DESCRIPTION OF THE TASK | The line containing "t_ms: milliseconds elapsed" marks the end; return exactly every line from the start of the records up to and including it, but no pictures.

EXCERPTED DATA Start Marker

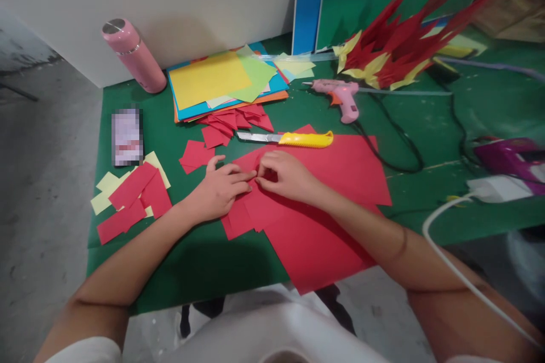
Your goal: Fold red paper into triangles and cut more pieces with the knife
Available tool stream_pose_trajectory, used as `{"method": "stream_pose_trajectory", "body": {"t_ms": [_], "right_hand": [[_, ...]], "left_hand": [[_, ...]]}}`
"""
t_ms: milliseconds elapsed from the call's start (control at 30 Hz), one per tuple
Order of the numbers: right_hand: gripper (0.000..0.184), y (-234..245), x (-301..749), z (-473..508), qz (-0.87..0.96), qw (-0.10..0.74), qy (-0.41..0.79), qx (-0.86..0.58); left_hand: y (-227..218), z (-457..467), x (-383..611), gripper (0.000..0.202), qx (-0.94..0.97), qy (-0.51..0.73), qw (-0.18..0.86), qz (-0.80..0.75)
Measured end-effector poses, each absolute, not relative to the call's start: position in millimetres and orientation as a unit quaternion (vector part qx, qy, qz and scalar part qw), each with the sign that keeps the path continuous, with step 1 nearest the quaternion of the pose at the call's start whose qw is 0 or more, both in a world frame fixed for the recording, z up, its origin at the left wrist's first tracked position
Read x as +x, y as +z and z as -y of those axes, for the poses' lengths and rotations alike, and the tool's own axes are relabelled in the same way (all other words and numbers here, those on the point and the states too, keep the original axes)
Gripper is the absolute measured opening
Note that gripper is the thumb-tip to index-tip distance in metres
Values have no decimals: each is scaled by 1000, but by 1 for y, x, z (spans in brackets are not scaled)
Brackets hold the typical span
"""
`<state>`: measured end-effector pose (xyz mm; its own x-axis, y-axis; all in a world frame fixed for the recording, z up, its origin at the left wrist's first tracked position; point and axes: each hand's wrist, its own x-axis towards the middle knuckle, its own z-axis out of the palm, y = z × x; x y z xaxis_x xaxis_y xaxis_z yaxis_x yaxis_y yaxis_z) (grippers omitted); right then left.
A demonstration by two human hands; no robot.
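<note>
My left hand and my right hand meet fingertip to fingertip over a small piece of red paper, both pinching or pressing it where they touch. Under them lies a large red paper sheet on the green mat. A yellow-handled utility knife rests just beyond my hands with its blade pointing left.
Red and yellow paper scraps lie at left, a phone and a pink bottle behind them. A stack of coloured sheets, a pink glue gun with black cable, a red-yellow paper flame and a white cable are around.
</note>
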<state>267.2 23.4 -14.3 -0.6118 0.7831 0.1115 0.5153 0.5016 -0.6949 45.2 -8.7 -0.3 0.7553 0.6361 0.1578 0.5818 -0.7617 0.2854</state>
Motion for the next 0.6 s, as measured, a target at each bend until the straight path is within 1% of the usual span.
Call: {"method": "stream_pose_trajectory", "body": {"t_ms": [100,200,367,600], "right_hand": [[14,-14,266,-23,841,214,316,-383],[9,-13,266,-22,836,219,327,-383],[8,-9,270,-21,824,228,335,-397],[8,-9,276,-24,841,196,308,-400]], "left_hand": [[0,9,46,34,936,122,89,-318],[0,10,48,32,936,130,76,-318],[-2,12,48,32,930,137,75,-332],[-3,9,48,28,938,137,70,-310]]}}
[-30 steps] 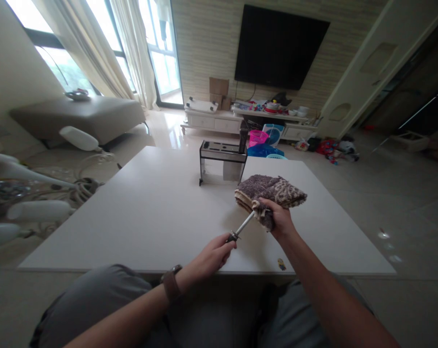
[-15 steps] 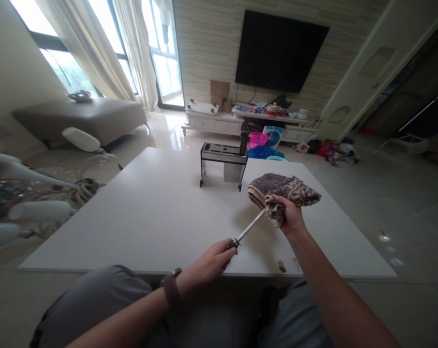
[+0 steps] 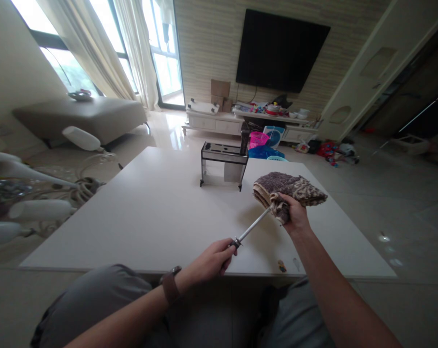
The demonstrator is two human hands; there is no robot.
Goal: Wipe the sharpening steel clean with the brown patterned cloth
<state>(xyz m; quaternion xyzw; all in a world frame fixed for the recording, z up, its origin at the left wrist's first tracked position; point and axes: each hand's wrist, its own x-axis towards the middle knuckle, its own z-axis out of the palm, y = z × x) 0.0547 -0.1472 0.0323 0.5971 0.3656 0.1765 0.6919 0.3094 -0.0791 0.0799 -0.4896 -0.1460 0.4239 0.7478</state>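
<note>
My left hand (image 3: 217,256), wearing a watch with a brown strap, is wrapped round the black handle of a sharpening steel (image 3: 255,224). The thin silver rod slants up to the right, over the front of the white table. In my right hand (image 3: 297,215) is a folded brown-and-cream cloth (image 3: 282,186), bunched round the rod's far part, so the rod's tip is hidden. A clear-sided knife block (image 3: 224,162) with a black top and small feet stands upright beyond my hands, a dark handle rising from its right end.
The white table (image 3: 132,227) carries a small cartoon sticker (image 3: 282,266) near its front edge. White lamp-like parts and cables (image 3: 84,188) lie to the left of it. A pink basket (image 3: 258,139) and blue items stand on the floor behind.
My right hand and the cloth have shifted slightly to the right, outward along the rod, and a little more of the rod shows. My left hand has barely moved.
</note>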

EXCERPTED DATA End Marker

RESULT OF THE TASK |
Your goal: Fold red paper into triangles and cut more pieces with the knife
Available tool stream_pose_trajectory, used as `{"method": "stream_pose_trajectory", "body": {"t_ms": [_], "right_hand": [[_, ...]], "left_hand": [[_, ...]]}}`
"""
t_ms: milliseconds elapsed from the call's start (control at 30 Hz), one per tuple

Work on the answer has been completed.